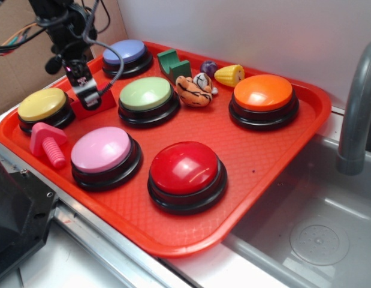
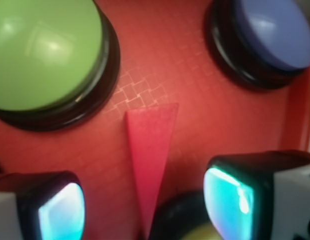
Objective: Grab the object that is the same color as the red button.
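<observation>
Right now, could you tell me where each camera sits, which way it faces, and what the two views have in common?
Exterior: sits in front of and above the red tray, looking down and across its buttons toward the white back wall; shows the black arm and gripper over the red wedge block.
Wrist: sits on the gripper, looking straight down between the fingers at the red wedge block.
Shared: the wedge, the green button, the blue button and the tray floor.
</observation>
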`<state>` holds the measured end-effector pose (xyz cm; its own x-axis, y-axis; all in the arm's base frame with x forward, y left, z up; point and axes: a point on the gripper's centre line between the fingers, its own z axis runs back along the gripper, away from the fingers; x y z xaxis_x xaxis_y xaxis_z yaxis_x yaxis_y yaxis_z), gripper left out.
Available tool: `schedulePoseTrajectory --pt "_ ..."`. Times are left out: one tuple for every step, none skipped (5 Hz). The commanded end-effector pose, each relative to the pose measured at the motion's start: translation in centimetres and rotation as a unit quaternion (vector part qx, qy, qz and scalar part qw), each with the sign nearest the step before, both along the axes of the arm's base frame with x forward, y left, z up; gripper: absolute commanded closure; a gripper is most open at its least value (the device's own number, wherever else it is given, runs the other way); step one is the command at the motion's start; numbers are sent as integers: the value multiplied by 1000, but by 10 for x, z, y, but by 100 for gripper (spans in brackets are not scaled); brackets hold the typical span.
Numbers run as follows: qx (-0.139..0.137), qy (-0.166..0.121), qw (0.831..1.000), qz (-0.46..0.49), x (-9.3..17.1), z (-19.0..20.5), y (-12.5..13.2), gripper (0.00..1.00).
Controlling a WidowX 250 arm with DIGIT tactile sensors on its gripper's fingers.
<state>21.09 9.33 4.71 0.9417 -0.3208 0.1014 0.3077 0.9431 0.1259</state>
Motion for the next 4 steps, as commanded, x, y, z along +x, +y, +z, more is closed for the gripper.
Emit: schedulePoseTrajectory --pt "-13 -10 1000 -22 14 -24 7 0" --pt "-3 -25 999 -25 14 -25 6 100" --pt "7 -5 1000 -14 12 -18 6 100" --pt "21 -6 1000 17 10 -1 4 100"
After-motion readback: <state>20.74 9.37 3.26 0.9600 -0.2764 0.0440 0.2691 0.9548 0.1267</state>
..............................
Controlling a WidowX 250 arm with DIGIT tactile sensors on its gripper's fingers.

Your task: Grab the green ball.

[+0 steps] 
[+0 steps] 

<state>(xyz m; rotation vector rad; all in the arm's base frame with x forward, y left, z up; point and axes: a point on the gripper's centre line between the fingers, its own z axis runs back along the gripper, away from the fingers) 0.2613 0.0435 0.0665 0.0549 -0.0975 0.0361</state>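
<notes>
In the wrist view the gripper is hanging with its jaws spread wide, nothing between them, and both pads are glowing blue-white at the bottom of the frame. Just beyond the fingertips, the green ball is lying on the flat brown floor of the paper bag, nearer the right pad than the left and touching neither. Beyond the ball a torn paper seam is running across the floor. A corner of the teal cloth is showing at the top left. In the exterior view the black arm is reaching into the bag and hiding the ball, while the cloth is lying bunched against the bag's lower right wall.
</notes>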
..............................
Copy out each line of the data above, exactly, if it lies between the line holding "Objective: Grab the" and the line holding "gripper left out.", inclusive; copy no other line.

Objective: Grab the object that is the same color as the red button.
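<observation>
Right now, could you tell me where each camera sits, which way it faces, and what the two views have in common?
Exterior: sits in front of and above the red tray, looking down and across its buttons toward the white back wall; shows the black arm and gripper over the red wedge block.
Wrist: sits on the gripper, looking straight down between the fingers at the red wedge block.
Shared: the wedge, the green button, the blue button and the tray floor.
</observation>
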`<state>` holds the measured end-effector pose (xyz cm; its own x-axis, y-axis; all in the arm's base frame with x forward, y left, z up; point and axes: a point on the gripper's centre line between the fingers, its own z axis runs back along the gripper, away from the fingers; x y z xaxis_x xaxis_y xaxis_z yaxis_x yaxis_y yaxis_z), gripper left out.

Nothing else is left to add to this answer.